* _THE PROBLEM_: Beneath this line sits some data. Return only its lines from the one holding "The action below" through the one holding "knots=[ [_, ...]", inclusive, exactly, with the images removed.

* _EXCERPTED DATA_:
▬▬▬▬▬▬
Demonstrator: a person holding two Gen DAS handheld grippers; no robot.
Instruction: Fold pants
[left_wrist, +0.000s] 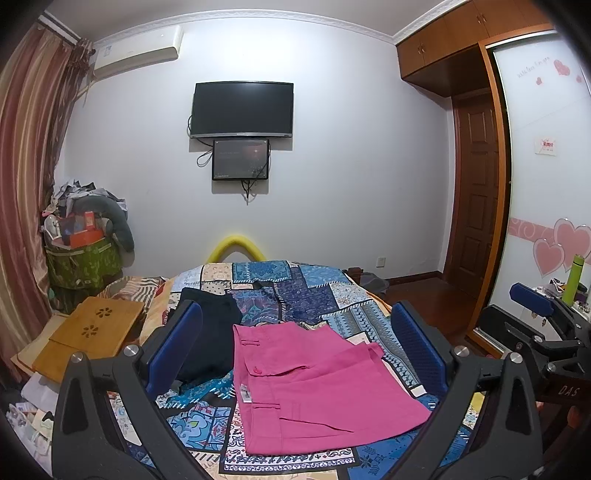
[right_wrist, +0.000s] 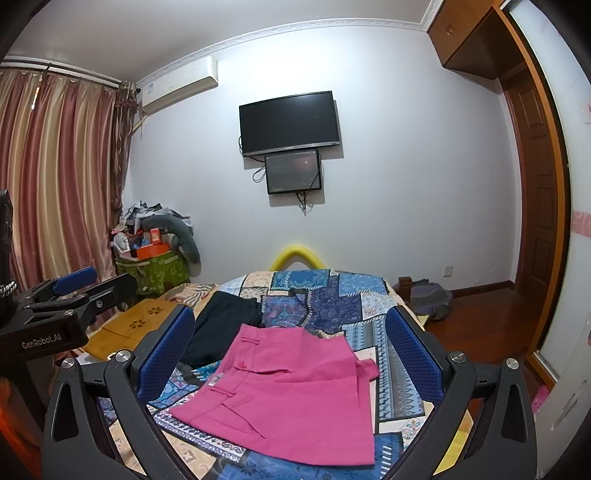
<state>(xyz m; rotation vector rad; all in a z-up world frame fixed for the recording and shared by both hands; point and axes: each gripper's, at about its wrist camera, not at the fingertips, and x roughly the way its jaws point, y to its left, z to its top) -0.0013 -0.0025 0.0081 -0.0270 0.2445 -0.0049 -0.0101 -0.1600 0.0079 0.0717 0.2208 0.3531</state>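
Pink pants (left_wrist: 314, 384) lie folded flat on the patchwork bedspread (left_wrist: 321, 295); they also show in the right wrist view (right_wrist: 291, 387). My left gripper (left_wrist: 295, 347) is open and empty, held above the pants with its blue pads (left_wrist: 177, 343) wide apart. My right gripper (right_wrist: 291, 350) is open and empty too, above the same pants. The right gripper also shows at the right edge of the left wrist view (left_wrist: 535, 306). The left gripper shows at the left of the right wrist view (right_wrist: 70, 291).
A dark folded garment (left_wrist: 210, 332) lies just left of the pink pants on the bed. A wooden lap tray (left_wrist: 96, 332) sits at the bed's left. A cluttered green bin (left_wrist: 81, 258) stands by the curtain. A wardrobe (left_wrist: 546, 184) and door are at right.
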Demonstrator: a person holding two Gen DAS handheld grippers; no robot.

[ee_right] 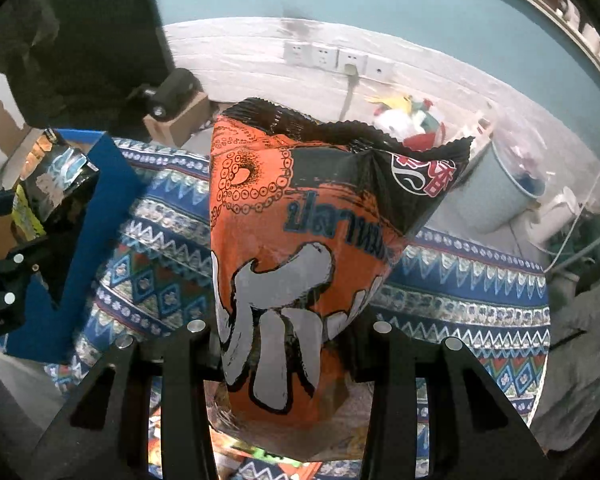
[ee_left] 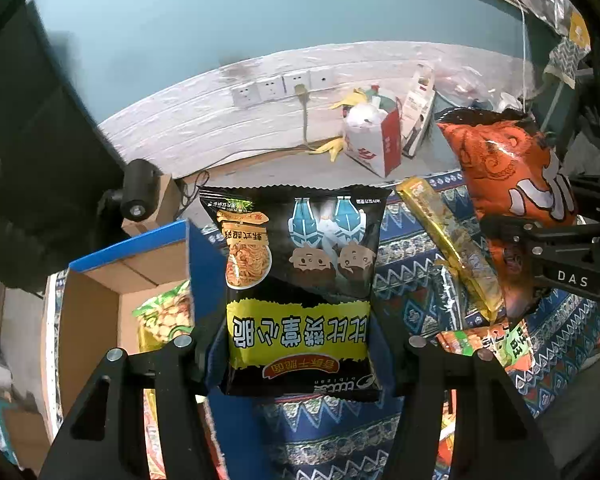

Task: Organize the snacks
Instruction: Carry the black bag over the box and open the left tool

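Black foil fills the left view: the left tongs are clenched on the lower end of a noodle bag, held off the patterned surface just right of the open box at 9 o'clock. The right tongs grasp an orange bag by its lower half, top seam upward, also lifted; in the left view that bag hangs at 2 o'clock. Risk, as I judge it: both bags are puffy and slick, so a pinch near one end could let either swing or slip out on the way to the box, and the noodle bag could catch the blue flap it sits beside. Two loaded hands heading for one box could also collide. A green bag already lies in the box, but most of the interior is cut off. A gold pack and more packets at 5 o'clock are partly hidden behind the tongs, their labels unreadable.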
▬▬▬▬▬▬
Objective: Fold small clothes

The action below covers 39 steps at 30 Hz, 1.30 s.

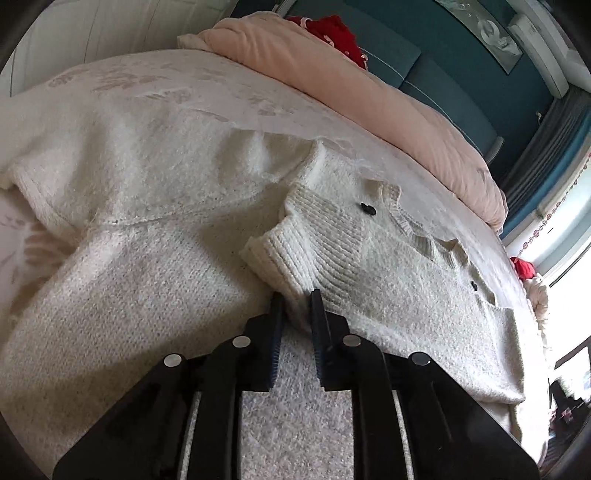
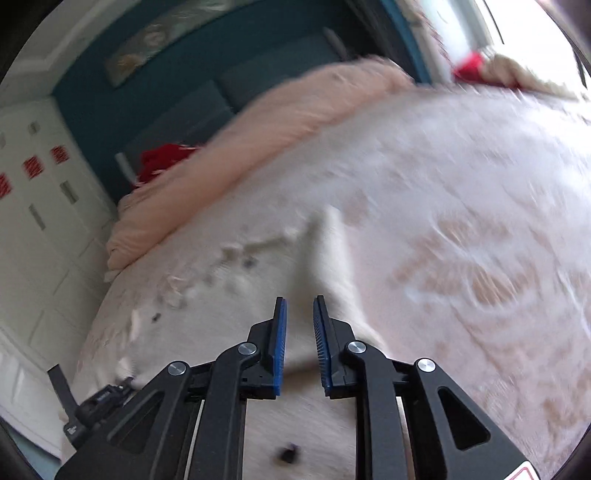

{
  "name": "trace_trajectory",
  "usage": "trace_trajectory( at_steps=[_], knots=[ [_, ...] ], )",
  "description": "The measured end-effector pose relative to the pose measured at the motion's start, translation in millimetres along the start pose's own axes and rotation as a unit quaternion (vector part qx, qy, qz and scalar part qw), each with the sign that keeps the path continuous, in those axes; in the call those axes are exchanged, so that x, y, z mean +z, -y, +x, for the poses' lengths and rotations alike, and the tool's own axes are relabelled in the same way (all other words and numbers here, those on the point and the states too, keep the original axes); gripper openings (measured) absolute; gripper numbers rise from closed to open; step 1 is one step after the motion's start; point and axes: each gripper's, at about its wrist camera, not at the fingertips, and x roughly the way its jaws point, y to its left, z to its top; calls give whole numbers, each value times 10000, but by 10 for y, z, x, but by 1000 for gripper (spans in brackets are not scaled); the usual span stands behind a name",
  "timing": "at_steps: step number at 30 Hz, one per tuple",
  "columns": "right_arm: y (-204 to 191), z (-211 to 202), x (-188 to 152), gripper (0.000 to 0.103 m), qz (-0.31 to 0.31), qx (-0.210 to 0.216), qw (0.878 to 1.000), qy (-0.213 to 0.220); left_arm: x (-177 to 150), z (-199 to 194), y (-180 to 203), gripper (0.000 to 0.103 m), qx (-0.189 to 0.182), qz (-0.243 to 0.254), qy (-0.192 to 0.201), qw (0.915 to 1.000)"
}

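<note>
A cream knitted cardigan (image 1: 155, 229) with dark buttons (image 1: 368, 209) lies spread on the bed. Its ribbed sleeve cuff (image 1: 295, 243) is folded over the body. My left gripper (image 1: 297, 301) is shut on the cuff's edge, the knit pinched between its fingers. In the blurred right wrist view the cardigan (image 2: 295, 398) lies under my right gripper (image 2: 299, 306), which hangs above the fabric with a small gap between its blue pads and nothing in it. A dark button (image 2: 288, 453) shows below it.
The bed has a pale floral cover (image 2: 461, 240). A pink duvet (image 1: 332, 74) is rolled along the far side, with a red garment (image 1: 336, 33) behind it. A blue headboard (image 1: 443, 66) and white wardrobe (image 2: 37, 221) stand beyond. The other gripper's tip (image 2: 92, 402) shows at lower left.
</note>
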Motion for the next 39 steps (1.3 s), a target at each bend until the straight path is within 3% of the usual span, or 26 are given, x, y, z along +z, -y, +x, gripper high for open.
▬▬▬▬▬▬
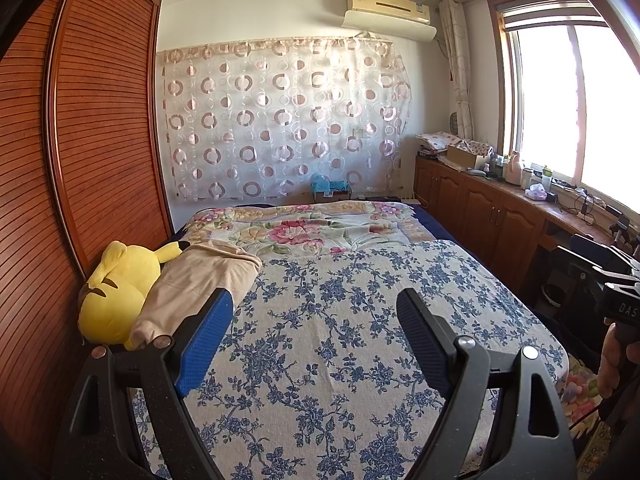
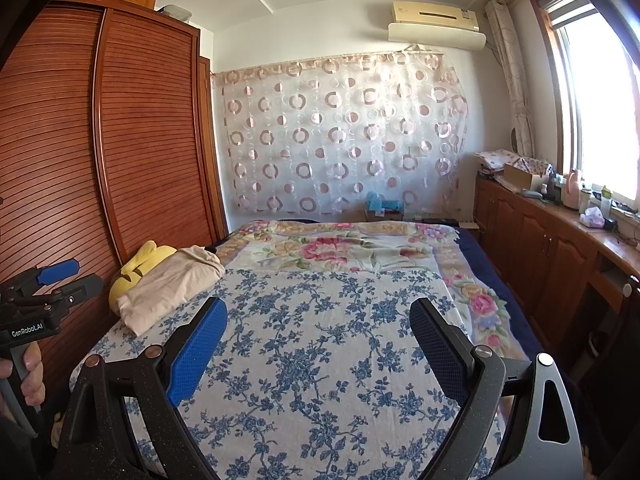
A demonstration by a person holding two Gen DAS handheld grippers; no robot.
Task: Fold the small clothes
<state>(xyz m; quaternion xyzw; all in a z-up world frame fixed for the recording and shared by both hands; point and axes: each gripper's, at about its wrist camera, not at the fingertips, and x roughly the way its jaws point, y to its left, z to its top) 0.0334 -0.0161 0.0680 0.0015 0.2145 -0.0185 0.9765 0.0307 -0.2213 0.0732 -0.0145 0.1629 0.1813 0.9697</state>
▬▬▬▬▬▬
* _ANSWER FOR THIS EXERCISE_:
The action below covers 39 steps at 30 Hz, 1.30 s.


{
  "name": "trace_trajectory",
  "usage": "trace_trajectory( at_steps=[_], knots=[ [_, ...] ], )",

This concludes the answer to the exercise.